=== TASK INSTRUCTIONS ===
Beginning with the first line, copy out each line of the material until the line containing "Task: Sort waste" has been copied as well.

AVAILABLE DATA Start Marker

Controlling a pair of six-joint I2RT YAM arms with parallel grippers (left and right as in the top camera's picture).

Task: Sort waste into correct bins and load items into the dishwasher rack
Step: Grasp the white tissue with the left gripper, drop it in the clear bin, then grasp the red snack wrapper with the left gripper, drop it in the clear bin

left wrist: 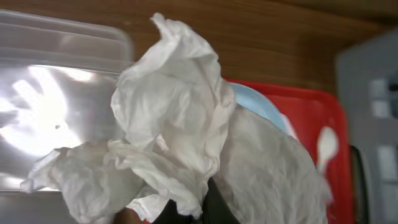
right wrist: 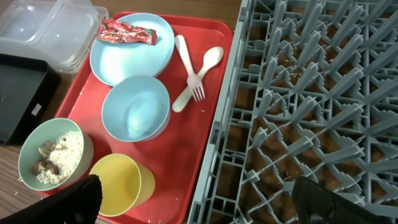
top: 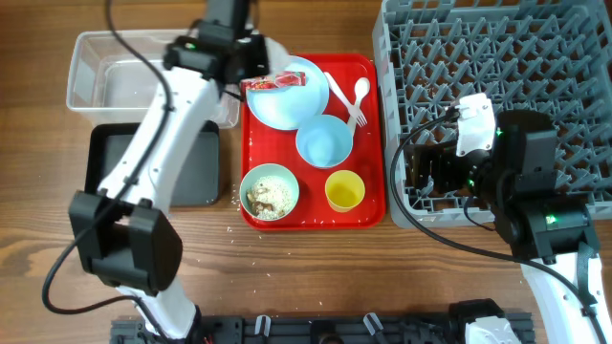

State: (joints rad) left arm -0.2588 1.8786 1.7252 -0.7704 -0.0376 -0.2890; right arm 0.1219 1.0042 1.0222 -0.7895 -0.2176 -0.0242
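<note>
My left gripper (top: pixel 251 53) is shut on crumpled white paper (left wrist: pixel 180 124), held over the near corner of the clear tub (top: pixel 115 76) beside the light blue plate (top: pixel 296 100). A red-and-white wrapper (top: pixel 274 82) lies on that plate. On the red tray (top: pixel 368 143) are a blue bowl (top: pixel 323 141), a green bowl (top: pixel 269 191) with beige scraps (right wrist: pixel 56 155), a yellow cup (top: pixel 345 191), and a white fork (right wrist: pixel 186 68) and spoon (right wrist: pixel 205 65). My right gripper (right wrist: pixel 199 205) is open and empty over the grey rack's (top: pixel 497 57) left edge.
The black tray (top: pixel 115 162) lies in front of the clear tub at the left. Small crumbs are scattered on the wood in front of the red tray. The rack takes up the right side of the table.
</note>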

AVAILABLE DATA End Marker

=== RESULT BELOW ===
Controlling a pair of six-joint I2RT YAM arms with parallel grippers (left and right as in the top camera's picture).

Task: Sort waste into correct bins and load items into the dishwasher rack

The exercise asks for nothing more.